Colégio da Polícia Militar do Rio conquista ouro e prata na Olimpíada Brasileira de Foguetes
Ao todo, dois grupos foram responsáveis por projetar, construir e lançar foguetes feitos com garrafa pet
Rio de Janeiro|Raphael Lacerda*, do R7

Estudantes do Colégio da Polícia Militar de Campo Grande, na zona oeste do Rio de Janeiro, conquistaram medalhas de ouro e prata na Olimpíada Brasileira de Foguetes, nessa quinta-feira (25). A competição é realizada anualmente em Barra do Piraí, no Sul Fluminense, e reúne mais de 90 escolas de diversas partes do Brasil.
Ao todo, dois grupos — cada um composto por três alunos — foram responsáveis por projetar, construir e lançar foguetes feitos com garrafa pet e combustível a base de vinagre e bicarbonato de sódio. Para isso, eles aplicaram conceitos de física, matemática e aerodinâmica.

A professora responsável pelos alunos competidores, Cabo Pessanha, contou que essa foi a segunda participação da instituição na competição. No ano passado, uma das equipes conquistou bronze.
“Depois do bronze, eles ficaram treinando de novo para tentar superar e conseguir alcançar o objetivo deles, que era o ouro. É uma sensação de orgulho e dever cumprido. A ideia é continuar evoluindo, mas o objetivo maior da olimpíada é repassar o conhecimento para esses alunos”, destacou Pessanha.
Neste ano, foram quatro dias de evento, entre palestras e oficinas, além dos lançamentos. Foram dias intensos de cálculos, testes e ajustes, e o resultado não poderia ser mais gratificante, segundo os estudantes. Clara Pereira, de 17 anos, está no segundo ano do ensino médio e conquistou a medalha de ouro.
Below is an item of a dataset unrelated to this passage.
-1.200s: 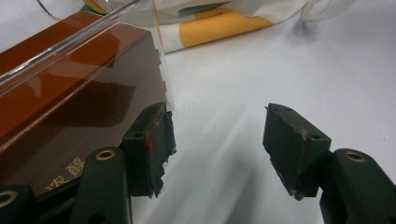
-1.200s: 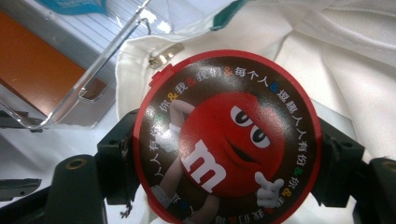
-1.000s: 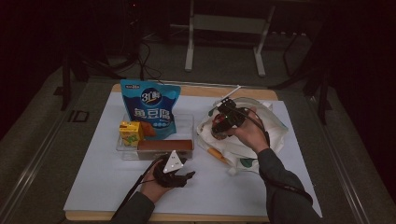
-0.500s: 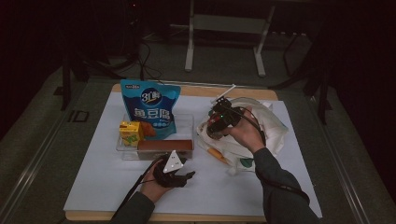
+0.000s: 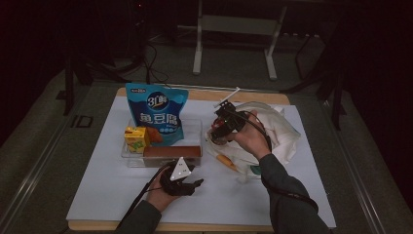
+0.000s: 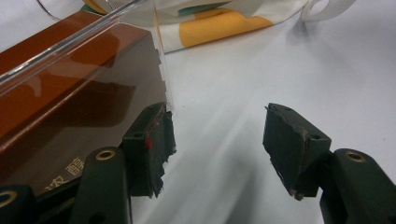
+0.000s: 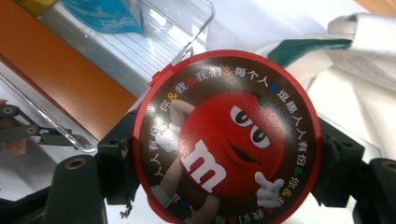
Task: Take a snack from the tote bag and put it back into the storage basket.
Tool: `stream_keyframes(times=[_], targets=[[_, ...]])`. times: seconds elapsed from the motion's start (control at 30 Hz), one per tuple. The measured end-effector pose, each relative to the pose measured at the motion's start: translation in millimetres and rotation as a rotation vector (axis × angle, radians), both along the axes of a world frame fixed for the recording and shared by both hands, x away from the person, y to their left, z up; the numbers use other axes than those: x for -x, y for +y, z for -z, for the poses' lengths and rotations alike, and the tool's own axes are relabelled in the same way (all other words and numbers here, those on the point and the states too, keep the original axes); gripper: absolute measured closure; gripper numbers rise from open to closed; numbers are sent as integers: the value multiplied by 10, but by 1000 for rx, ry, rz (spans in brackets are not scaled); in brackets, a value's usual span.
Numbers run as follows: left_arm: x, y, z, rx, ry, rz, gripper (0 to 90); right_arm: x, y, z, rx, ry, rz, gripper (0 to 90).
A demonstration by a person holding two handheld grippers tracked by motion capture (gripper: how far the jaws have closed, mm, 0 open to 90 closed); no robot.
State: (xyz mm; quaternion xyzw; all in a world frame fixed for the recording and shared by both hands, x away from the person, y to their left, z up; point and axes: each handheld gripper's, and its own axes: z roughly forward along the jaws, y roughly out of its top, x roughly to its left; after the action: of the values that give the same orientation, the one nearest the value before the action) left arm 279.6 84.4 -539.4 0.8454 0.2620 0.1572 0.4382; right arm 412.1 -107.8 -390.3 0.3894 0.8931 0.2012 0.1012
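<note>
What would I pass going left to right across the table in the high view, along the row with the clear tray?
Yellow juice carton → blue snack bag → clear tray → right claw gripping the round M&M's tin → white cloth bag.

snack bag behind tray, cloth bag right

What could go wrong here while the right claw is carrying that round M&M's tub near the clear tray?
The right claw pinches the round M&M's tub only at its curved sides, so it could twist or slip out. The clear tray is close behind it, and a swing could knock the tray's rim or the blue snack bag.
</note>
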Motion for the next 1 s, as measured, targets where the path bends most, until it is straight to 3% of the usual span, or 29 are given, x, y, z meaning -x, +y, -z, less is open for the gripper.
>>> stream_keyframes(times=[1.0], targets=[[-3, 3, 0, 4, 2, 2, 403, 36, 377, -62, 11, -5, -44, 257]])
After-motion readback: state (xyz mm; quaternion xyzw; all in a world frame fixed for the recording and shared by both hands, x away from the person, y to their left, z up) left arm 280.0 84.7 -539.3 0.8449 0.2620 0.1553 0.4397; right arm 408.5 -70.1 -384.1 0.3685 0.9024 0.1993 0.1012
“No ano passado, éramos um pouco leigos, mas tentamos e conseguimos menção honrosa. Neste ano, já conseguimos medalhas de prata e ouro. É muito gratificante ver o quanto a gente melhorou e avançou nesse meio de astronomia e de foguetes para conseguir voltar e conquistar uma posição maior”, revelou a aluna.
Diretora do II Colégio da Polícia Militar, a tenente-coronel Carla Martins destaca que a instituição faz questão de despertar nos alunos o gosto pela ciência por meio da participação em eventos como esse.
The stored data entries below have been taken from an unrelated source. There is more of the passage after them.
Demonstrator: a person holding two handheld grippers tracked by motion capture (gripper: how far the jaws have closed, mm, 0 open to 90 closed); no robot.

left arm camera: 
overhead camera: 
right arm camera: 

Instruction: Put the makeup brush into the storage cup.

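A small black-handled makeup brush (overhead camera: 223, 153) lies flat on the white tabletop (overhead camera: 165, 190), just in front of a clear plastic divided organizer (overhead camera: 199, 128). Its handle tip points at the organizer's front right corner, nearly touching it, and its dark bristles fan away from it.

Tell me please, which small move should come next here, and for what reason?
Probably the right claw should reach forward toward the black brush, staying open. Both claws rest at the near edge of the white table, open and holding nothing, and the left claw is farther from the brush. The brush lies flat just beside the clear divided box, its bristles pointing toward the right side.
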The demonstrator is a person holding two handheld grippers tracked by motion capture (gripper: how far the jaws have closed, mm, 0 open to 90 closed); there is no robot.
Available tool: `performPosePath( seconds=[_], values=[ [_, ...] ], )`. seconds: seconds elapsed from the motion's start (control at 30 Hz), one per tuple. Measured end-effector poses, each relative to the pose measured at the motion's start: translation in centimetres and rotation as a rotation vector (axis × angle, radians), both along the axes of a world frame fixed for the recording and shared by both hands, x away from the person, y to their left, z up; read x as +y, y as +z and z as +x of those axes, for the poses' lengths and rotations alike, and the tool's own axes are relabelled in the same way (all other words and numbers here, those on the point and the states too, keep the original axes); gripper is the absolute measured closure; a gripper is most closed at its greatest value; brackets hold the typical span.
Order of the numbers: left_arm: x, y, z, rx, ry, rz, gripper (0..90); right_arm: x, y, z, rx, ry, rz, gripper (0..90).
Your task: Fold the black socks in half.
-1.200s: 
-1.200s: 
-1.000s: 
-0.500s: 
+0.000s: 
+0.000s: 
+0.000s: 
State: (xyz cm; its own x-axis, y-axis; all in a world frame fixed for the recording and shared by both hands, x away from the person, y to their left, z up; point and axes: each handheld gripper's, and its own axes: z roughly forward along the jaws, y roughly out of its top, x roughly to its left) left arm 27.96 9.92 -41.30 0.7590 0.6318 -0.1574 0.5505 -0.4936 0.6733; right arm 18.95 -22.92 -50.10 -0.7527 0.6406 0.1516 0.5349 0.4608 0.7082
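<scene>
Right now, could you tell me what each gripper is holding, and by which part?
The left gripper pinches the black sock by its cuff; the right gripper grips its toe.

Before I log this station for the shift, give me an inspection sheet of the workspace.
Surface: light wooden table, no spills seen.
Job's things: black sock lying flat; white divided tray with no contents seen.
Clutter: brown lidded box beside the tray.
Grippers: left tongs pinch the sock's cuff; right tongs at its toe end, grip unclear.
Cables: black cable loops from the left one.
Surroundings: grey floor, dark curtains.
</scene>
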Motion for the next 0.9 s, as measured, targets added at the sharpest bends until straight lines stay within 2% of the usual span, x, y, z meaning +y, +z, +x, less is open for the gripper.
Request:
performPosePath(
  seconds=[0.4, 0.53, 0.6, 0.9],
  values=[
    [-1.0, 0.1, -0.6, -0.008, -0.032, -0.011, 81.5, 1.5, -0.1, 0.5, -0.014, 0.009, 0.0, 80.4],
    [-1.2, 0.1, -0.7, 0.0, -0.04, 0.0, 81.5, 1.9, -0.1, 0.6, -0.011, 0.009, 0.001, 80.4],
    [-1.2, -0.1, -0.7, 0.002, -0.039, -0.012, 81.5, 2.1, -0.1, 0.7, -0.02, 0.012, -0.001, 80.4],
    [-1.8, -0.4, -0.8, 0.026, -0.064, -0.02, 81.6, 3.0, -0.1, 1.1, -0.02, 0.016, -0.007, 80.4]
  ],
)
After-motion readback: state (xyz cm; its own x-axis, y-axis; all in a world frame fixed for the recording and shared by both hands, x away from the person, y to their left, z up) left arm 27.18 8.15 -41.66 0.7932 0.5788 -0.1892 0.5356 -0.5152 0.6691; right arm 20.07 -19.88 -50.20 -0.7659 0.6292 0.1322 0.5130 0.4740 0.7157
“Às vezes, pensam que a gente limita o potencial dos alunos, porque é militar. Na verdade, é muito pelo contrário: a gente estimula as competências deles e apoia a iniciação científica. Não é porque é um colégio militar que eles estão sendo direcionados para qualquer tipo de carreira. A gente apoia as escolhas deles e adapta a nossa escola para atender todos esses perfis”, disse a diretora.
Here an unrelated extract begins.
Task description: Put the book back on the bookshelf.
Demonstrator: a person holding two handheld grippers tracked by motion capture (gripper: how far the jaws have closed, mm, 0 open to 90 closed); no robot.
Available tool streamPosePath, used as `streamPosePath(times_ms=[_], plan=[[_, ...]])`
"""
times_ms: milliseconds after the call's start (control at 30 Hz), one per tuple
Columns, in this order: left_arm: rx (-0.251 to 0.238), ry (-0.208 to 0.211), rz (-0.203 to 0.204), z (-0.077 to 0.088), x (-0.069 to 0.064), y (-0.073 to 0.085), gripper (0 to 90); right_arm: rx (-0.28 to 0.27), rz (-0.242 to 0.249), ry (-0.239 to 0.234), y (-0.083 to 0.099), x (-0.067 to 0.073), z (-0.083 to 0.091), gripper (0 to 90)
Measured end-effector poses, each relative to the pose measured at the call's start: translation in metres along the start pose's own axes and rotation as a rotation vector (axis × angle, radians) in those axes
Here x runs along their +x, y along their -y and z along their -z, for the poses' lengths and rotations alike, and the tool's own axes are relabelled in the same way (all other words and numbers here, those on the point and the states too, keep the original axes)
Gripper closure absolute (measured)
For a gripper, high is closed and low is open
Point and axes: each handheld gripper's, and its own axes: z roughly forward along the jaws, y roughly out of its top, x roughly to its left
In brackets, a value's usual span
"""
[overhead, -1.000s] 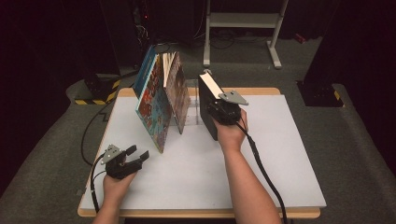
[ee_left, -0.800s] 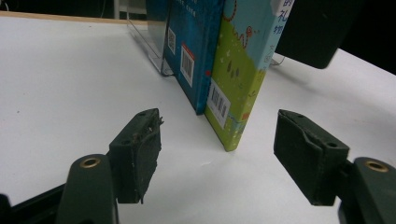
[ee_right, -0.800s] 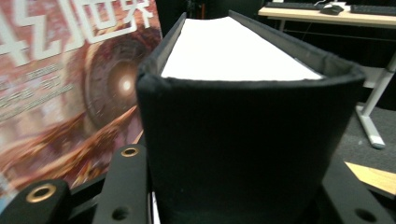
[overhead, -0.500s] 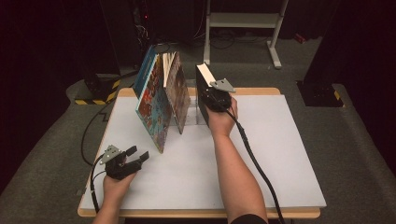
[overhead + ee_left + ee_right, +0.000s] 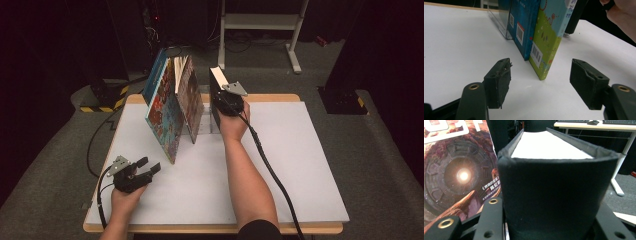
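At the lower left of the high view, the left hand-held gripper (image 5: 150, 170) rests on the white surface (image 5: 310, 165). Its jaws stand apart with nothing between them. In the left gripper view, the two pads sit wide, and the bottom corners of the picture books (image 5: 541, 37) stand a little way ahead of them.

In the middle of the high view, the picture books (image 5: 172, 107) lean together near the top of the surface. They rest against a clear stand (image 5: 499, 18).

Just to the right of them is the black book (image 5: 218, 97). It is thick, with white pages at the top. It stands upright on its end, close to the picture books but with a gap between. The right hand-held gripper (image 5: 227, 107) is squeezed onto this book. In the right gripper view, the book's black back (image 5: 554, 195) sits snug between the two jaws.

The step in hand looks like putting the black book in line with the others. Next, I think the right hand needs to slide the book over until it leans on the row. It should go slowly, so the leaning books do not fall. Then the jaws can let go.
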Motion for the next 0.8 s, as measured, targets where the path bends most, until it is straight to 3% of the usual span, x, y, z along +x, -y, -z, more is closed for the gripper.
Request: streamPosePath(times_ms=[267, 500, 633, 800], plan=[[0.009, -0.007, -0.004, -0.001, 0.000, 0.001, 33.5, 0.012, -0.009, -0.007, 0.008, -0.001, 0.005, 51.3], [0.025, -0.016, -0.022, -0.001, 0.000, 0.002, 33.5, 0.025, -0.038, -0.095, 0.014, -0.007, 0.026, 43.9], [0.040, -0.015, -0.030, -0.003, -0.002, 0.003, 33.5, 0.034, -0.051, -0.135, 0.026, -0.014, 0.040, 45.6], [0.043, -0.014, -0.033, -0.004, -0.003, 0.003, 33.5, 0.045, -0.075, -0.173, 0.035, -0.021, 0.045, 48.3]])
Ainda sem verba de patrocínio, o colégio só pôde levar as duas equipes, no entanto, a diretora pretende que mais alunos possam participar da competição no próximo ano.
“Esse grupo foram seis (alunos). Quem sabe no ano que vem sejam nove, 12, ou até uma turma inteira. Nós temos 220 potenciais, porque todos os estudantes são ótimos. A gente tem um potencial muito grande”, afirmou a tenente-coronel.